I know that to-date Fibery has tried to do a lot of work on the user side. It seems to have mostly worked. But we’re starting to see the performance issues that can result from that.
Yeah, this was actually my first time trying the csv importer out. Overall, it is super easy to use and helps provide feedback about importing, but once you click “import” on large files you enter an unknown state where you don’t know what is going on. The client-side aspect of it makes it so that you also don’t know the state of the import if your browser crashes in the middle of it.
Even still, I don’t see why the client-side import of it has such an issue with this file. 60k rows is not crazy. I have 32GB of ram on a 2019 MacBook pro, so the device is very capable. 13MB of csv data should be able to be iterated through without freezing the client. I do agree though that ideally this would be sent to some kind of background task in some way or another that you can monitor the progress of while still using fibery in other areas.
Yeah, i try to give singular names in general, but forgot here. I did try this approach with our category tree I was trying to map to the amazon category tree. So, this is a similar import, but we only have ~450 categories. Same approach though where there is a reference to the parent on each row. I have the database name as DN Cat as a shortened version of <our company name> category. With the full-length word of category in there, the text truncates for me, so you can’t see the ending of the words.
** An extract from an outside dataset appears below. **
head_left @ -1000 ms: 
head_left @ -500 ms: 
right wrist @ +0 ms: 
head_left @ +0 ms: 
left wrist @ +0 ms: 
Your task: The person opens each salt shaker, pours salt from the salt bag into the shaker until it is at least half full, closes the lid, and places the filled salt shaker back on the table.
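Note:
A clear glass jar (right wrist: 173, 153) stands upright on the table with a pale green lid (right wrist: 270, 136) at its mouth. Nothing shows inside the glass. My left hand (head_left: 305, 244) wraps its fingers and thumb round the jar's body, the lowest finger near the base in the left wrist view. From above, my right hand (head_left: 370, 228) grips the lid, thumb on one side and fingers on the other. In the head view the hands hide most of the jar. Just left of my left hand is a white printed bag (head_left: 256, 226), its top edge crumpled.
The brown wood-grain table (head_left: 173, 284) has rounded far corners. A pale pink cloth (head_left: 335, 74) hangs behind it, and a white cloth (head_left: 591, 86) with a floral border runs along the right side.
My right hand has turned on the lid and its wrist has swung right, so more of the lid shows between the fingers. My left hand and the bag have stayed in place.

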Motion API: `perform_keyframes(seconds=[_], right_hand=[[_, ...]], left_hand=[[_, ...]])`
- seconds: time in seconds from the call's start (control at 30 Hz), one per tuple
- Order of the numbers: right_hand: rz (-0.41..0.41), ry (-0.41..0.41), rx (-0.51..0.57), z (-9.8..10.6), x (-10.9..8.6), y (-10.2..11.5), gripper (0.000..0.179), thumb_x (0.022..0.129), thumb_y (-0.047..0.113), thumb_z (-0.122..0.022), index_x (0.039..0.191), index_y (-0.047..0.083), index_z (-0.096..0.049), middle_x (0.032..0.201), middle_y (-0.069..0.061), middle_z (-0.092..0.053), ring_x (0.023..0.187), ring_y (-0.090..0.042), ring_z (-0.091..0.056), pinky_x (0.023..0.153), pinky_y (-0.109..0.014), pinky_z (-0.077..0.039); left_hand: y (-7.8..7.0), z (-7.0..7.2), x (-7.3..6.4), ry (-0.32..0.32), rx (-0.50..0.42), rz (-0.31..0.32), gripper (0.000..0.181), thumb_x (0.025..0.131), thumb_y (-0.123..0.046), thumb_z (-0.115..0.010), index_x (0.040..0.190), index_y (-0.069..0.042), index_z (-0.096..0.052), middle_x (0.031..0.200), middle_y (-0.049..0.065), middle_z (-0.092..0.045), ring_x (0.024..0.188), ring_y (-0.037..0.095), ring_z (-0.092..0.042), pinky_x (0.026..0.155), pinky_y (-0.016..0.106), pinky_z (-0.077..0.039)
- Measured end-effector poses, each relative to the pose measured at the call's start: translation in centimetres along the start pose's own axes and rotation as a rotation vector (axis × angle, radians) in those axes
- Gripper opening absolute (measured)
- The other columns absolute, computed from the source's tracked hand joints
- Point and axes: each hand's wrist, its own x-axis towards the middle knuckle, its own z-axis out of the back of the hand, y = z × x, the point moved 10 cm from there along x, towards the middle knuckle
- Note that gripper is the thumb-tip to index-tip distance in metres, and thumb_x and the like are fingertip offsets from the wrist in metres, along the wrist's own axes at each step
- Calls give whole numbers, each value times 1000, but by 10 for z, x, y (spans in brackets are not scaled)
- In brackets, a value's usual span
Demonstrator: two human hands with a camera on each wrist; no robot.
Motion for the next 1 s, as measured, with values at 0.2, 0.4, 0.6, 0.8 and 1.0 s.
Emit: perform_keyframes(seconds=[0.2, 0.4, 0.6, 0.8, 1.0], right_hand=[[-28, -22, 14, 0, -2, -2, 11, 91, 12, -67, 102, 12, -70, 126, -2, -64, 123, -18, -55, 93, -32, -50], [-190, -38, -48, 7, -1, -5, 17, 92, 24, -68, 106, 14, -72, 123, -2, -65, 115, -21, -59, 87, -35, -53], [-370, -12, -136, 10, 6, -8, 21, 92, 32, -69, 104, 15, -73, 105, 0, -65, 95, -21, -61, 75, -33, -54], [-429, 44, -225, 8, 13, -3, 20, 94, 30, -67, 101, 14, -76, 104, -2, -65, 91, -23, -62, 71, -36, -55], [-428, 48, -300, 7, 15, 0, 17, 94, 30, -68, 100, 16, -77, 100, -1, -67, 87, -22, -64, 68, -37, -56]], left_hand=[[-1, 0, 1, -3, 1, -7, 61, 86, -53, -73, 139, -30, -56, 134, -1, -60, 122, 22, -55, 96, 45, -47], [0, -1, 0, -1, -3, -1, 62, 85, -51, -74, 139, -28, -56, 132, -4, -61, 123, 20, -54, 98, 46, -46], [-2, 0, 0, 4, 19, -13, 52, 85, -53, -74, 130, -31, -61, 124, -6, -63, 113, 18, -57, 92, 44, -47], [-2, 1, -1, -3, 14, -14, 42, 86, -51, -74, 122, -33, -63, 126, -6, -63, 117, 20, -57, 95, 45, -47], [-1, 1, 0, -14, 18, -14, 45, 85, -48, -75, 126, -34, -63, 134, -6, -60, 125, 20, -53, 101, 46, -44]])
I think even with the improved naming, there is room for confusion. This is tangentially related to performance, but as the numbers of items gets large, the uncertain aspects of the UX tend to make things worse.
Where things still are confusing is around the auto-relationship portion. Because the second line of the relationship setup has the same naming “DN Cat to DN Cat (arrow pointing up, meaning the parent cat),” I assumed it was referring to the same order as defined above (red arrows below). So, DN Cat (child) to DN Cat (parent), which means it would mean the relationship would be defined as DN Cat (child).parentcategoryid=DN Cat (parent).categoryid.
However, the configuration pictured above is not the correct order. I had to reverse the auto-relationship to have categoryid on the left side and parentcategoryid on the right side to get the relationship setup correctly.
Anyway, yeah I think some of these issues could use splitting off, but wanted to give kind of a complete account of the friction points I came across while trying to import this particular data set, which should give a good hierarchical test case.